Exercise aim
Go through the data below line by line and report how many lines contain "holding", giving only that figure.

Data
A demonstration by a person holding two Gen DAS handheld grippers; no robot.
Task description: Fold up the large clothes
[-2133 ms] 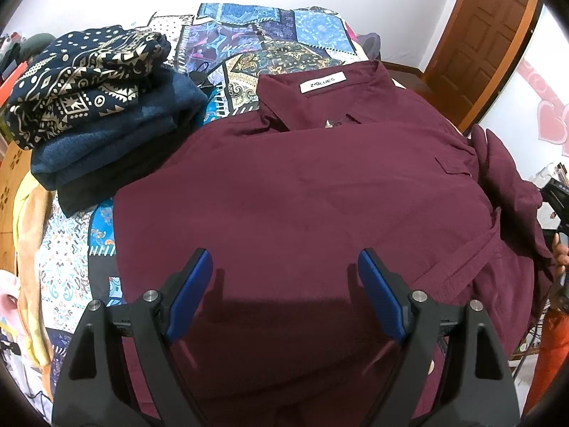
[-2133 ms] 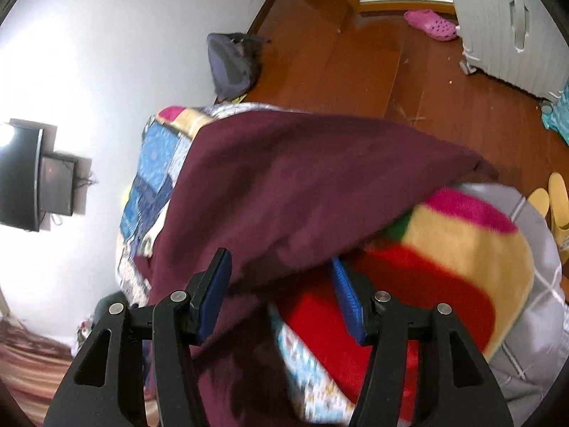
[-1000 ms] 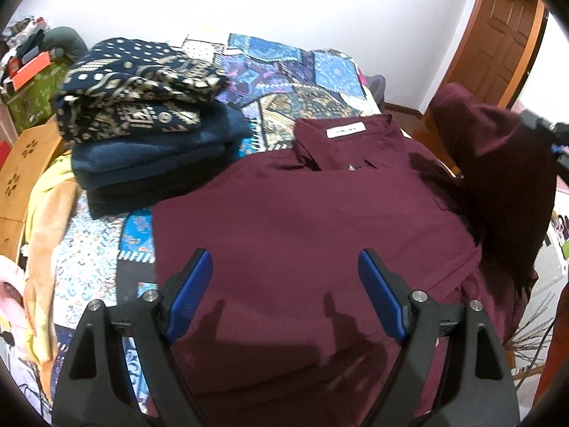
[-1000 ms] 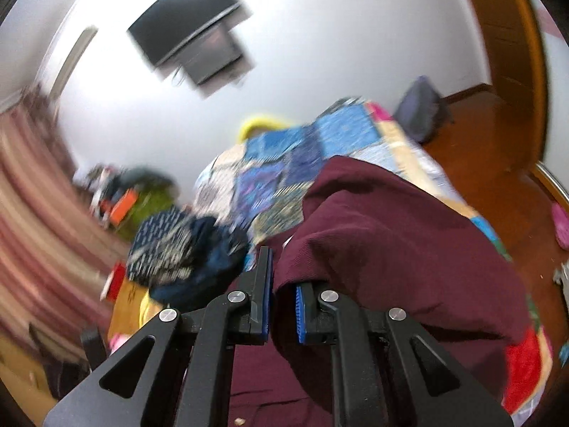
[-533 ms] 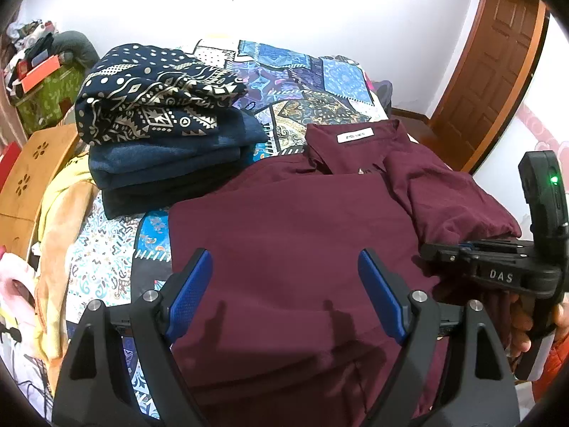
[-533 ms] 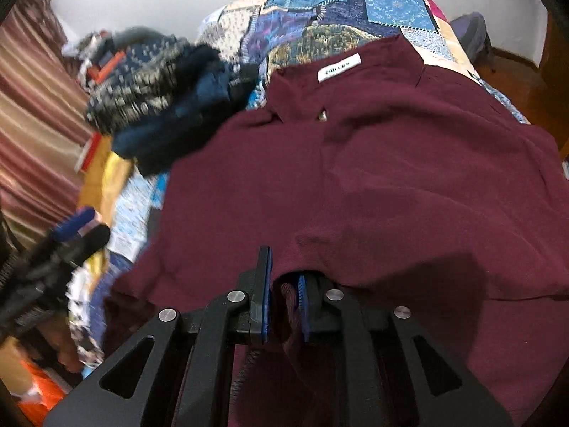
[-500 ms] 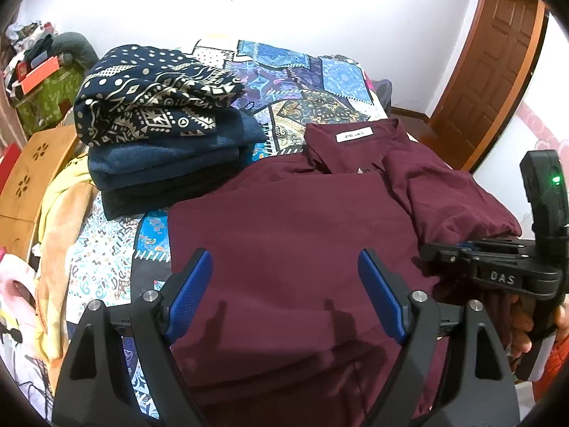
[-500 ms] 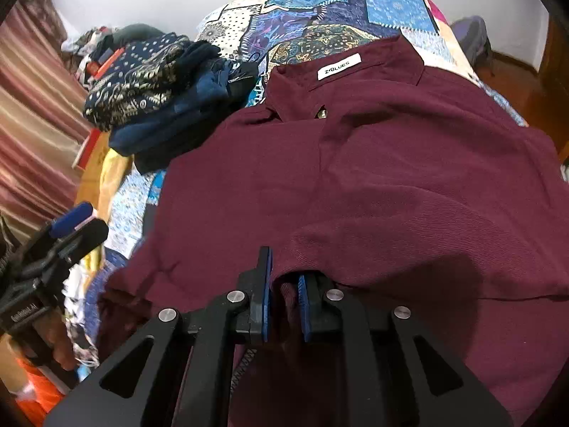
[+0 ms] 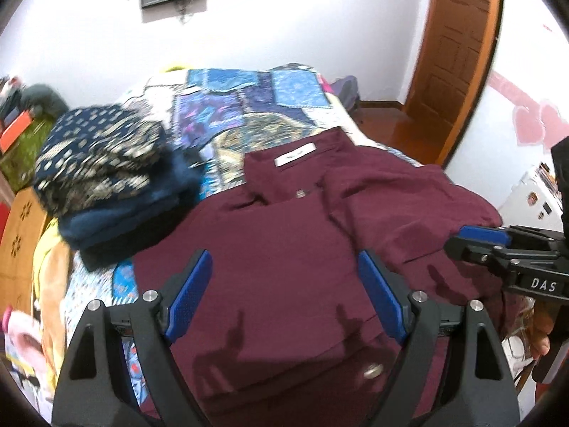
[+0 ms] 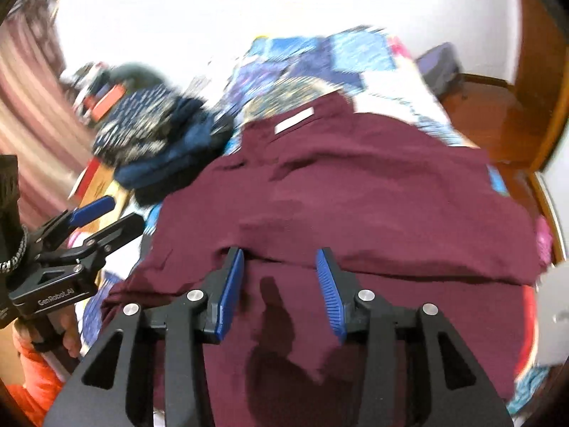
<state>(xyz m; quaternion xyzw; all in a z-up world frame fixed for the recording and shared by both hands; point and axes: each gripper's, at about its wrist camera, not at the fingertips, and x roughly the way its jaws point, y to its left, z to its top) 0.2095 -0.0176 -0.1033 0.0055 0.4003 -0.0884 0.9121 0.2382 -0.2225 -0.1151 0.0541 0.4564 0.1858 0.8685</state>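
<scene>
Left wrist view shows the large maroon woven shirt (image 9: 277, 249) spread flat across the blue patchwork quilt (image 9: 249, 106) on the bed, collar away from the camera, with a white label (image 9: 295, 152) sewn inside the neck. One sleeve side is folded inward over the body, forming a doubled layer on the right of that picture. The left gripper (image 9: 284, 291) hovers above the lower middle of the shirt, its blue-padded jaws spread wide with nothing between them but the cloth lying below; its shadow falls on the fabric. Near the right edge of the same view the right gripper (image 9: 473, 238) reaches in just over the folded sleeve edge, held by a hand (image 9: 540, 334).

From the right wrist view, the right gripper (image 10: 281, 281) sits low over the hem side of the shirt (image 10: 355, 195), right at the edge of the folded flap. Its jaws have just been opening and now stand parted; the flap edge lies just beyond the tips, and the pads do not press on it. The left gripper (image 10: 106, 213) shows at the left edge, beside the shirt's side.

Beyond the shirt, to its left, a stack of folded dark blue and patterned clothes (image 9: 106, 178) rests on the quilt, touching or nearly touching the shirt's shoulder. A brown wooden door (image 9: 458, 53) stands behind on the right.
</scene>
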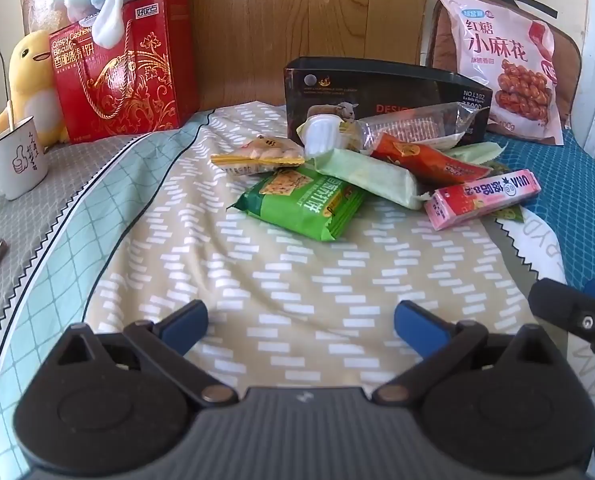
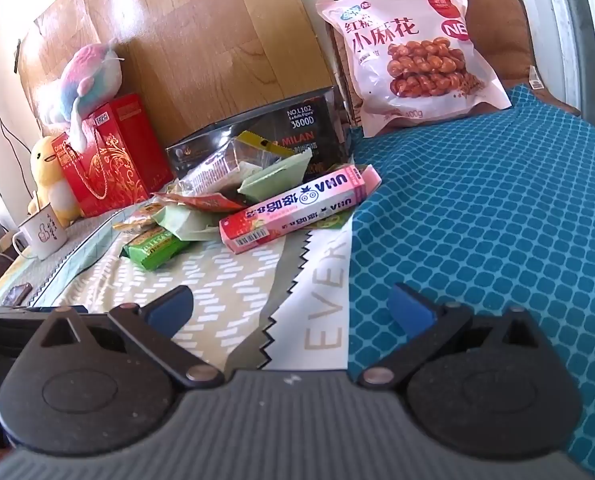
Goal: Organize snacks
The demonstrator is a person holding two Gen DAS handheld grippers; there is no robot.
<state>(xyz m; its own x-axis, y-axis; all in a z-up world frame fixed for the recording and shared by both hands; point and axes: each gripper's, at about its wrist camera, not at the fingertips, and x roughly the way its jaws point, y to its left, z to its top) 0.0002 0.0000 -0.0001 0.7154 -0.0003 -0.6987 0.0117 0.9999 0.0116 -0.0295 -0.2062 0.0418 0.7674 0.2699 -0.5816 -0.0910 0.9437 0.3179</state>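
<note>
Both claws sit nearest the lens with blue pads spread wide, nothing between them: left gripper [image 1: 300, 326], right gripper [image 2: 293, 304]. Snack pile lies ahead of both, well apart from the pads. Green biscuit pack [image 1: 303, 204] is closest ahead of the left gripper; pink candy box [image 2: 297, 208] is straight ahead of the right gripper, resting on other wrappers. Black box [image 1: 385, 96] stands behind the pile. Suggest: take the top, loose items first, approach low, and close across each pack's narrow width.
</note>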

Task answer
2